▸ **PROBLEM REQUIREMENTS**: The full listing is to be returned exactly as given, but without pictures.

--- GIVEN INFORMATION Enclosed Below ---

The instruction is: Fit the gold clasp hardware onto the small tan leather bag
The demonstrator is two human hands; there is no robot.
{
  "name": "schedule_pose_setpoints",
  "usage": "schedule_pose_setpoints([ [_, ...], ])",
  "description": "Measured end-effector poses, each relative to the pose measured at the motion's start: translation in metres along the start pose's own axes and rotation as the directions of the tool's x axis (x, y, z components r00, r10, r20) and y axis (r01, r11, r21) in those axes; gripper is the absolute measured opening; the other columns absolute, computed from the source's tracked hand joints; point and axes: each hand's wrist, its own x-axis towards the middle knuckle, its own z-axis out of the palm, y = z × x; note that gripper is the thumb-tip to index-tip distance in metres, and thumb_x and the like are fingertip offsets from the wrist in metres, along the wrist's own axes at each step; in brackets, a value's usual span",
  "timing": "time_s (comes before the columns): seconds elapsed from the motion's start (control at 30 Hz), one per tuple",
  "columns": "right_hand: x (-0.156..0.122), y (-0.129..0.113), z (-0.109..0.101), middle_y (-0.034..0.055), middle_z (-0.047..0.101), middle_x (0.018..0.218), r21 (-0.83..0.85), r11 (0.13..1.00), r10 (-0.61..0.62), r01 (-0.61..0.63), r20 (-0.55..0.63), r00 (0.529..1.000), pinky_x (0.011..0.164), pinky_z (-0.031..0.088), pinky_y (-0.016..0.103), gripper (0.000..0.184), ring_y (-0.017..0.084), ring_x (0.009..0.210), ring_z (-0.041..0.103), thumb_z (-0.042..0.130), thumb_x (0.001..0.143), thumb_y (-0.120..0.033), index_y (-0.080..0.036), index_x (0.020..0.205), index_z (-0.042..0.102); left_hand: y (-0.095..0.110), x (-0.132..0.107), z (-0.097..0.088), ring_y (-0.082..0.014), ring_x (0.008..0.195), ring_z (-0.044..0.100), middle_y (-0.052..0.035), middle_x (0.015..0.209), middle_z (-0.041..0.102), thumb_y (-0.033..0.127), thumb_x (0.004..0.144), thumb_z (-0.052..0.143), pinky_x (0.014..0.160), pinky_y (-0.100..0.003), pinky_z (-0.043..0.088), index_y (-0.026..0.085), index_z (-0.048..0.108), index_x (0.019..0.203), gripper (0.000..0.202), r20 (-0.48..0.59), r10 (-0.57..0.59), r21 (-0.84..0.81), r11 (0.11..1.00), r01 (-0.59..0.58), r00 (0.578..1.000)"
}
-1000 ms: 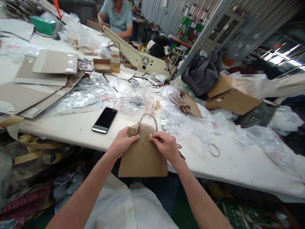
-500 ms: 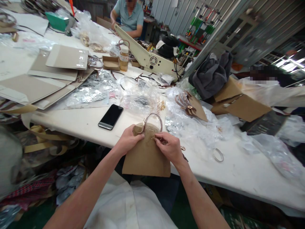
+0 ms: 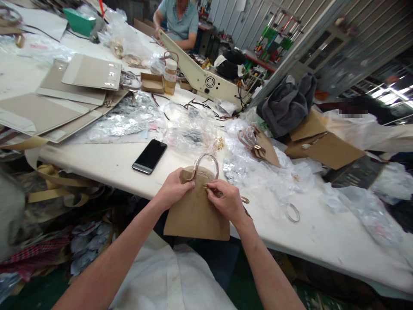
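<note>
Long white worktable (image 3: 97, 161) runs across a workshop with corrugated metal walls, strewn with crumpled clear plastic wrap (image 3: 258, 172), a black smartphone (image 3: 149, 156) and, further off, a stack of flat beige panels (image 3: 92, 73). A co-worker (image 3: 179, 21) sits at the far end beyond a cream machine arm (image 3: 200, 73). At the table's near edge, a tan arched bag panel (image 3: 196, 215) overhangs toward the person's lap, with a curved rose-gold loop handle (image 3: 206, 161) rising from its top. The left hand (image 3: 174, 189) grips the panel's upper left edge, fingers closed over the base of the handle. The right hand (image 3: 226, 200) is drawn into a narrow pinch, its fingertips (image 3: 209, 186) holding a tiny metal fitting (image 3: 205, 186) against the panel near the handle's right end. Just beside the right hand lies a small gold clasp (image 3: 244, 199), and a loose metal ring (image 3: 293, 213) sits further right on the table.
</note>
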Motion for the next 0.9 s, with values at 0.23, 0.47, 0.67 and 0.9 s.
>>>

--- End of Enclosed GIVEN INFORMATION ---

▸ **TASK SOLUTION**:
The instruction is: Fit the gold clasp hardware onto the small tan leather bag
The demonstrator is two human hands; there is no robot.
{
  "name": "schedule_pose_setpoints",
  "usage": "schedule_pose_setpoints([ [_, ...], ])",
  "description": "Measured end-effector poses, each relative to the pose measured at the motion's start: translation in metres along the start pose's own axes and rotation as the directions of the tool's x axis (x, y, z components r00, r10, r20) and y axis (r01, r11, r21) in those axes; gripper is the absolute measured opening; the other columns absolute, computed from the source's tracked hand joints; point and axes: each hand's wrist, its own x-axis towards the middle knuckle, its own z-axis out of the palm, y = z × x; note that gripper is the thumb-tip to index-tip distance in metres, and thumb_x and the like are fingertip offsets from the wrist in metres, along the wrist's own axes at each step; in brackets, a value's usual span",
  "timing": "time_s (comes before the columns): seconds elapsed from the motion's start (control at 30 Hz), one per tuple",
  "columns": "right_hand: x (-0.156..0.122), y (-0.129..0.113), z (-0.109..0.101), middle_y (-0.034..0.055), middle_z (-0.047..0.101), middle_x (0.018..0.218), r21 (-0.83..0.85), r11 (0.13..1.00), r10 (-0.61..0.62), r01 (-0.61..0.63), r20 (-0.55..0.63), r00 (0.529..1.000), pinky_x (0.011..0.164), pinky_z (-0.031..0.088), pinky_y (-0.016..0.103), gripper (0.000..0.184), ring_y (-0.017..0.084), ring_x (0.009..0.210), ring_z (-0.041..0.103), thumb_z (-0.042..0.130), thumb_x (0.001..0.143), thumb_y (-0.120..0.033), index_y (-0.080..0.036), index_x (0.020..0.205), index_z (-0.042..0.102); left_hand: y (-0.095..0.110), x (-0.132..0.107), z (-0.097..0.088), ring_y (-0.082..0.014), ring_x (0.008..0.195), ring_z (-0.044..0.100), middle_y (-0.052..0.035), middle_x (0.015..0.209), middle_z (-0.041..0.102), thumb_y (-0.033..0.127), thumb_x (0.004..0.144), thumb_z (-0.052..0.143), pinky_x (0.014..0.160), pinky_y (-0.100..0.003), pinky_z (-0.043..0.088), index_y (-0.026..0.085), index_z (-0.048..0.108), index_x (0.019..0.203), gripper (0.000..0.202), r20 (-0.48..0.59), r10 (-0.57..0.59), r21 (-0.84..0.81), r11 (0.11..1.00), r01 (-0.59..0.58), r00 (0.578..1.000)"
}
-1000 ms: 
-500 ms: 
+0 ms: 
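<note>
Long white worktable (image 3: 97, 161) runs across a workshop with corrugated metal walls, strewn with crumpled clear plastic wrap (image 3: 258, 172), a black smartphone (image 3: 149, 156) and, further off, a stack of flat beige panels (image 3: 92, 73). A co-worker (image 3: 179, 21) sits at the far end beyond a cream machine arm (image 3: 200, 73). At the table's near edge, a tan arched bag panel (image 3: 196, 215) overhangs toward the person's lap, with a curved rose-gold loop handle (image 3: 206, 161) rising from its top. The left hand (image 3: 174, 189) grips the panel's upper left edge, fingers closed over the base of the handle. The right hand (image 3: 226, 200) is drawn into a narrow pinch, its fingertips (image 3: 209, 186) holding a tiny metal fitting (image 3: 205, 186) against the panel near the handle's right end. Just beside the right hand lies a small gold clasp (image 3: 244, 199), and a loose metal ring (image 3: 293, 213) sits further right on the table.
</note>
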Motion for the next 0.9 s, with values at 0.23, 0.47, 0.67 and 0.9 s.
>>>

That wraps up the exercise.